Work order
Reproduce the tail of the data exactly. It starts at the line containing "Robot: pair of" and runs to the last line.

Stored data

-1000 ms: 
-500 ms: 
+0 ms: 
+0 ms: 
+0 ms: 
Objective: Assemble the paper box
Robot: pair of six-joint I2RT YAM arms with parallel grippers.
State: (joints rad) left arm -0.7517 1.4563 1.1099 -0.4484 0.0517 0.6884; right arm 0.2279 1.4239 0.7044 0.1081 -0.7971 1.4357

Result of this task
Robot: pair of six-joint I2RT YAM arms with parallel grippers.
State: (joints rad) left arm -0.7517 1.4563 1.1099 -0.4484 0.0517 0.6884; right arm 0.2279 1.4239 0.7044 0.1081 -0.7971 1.4357

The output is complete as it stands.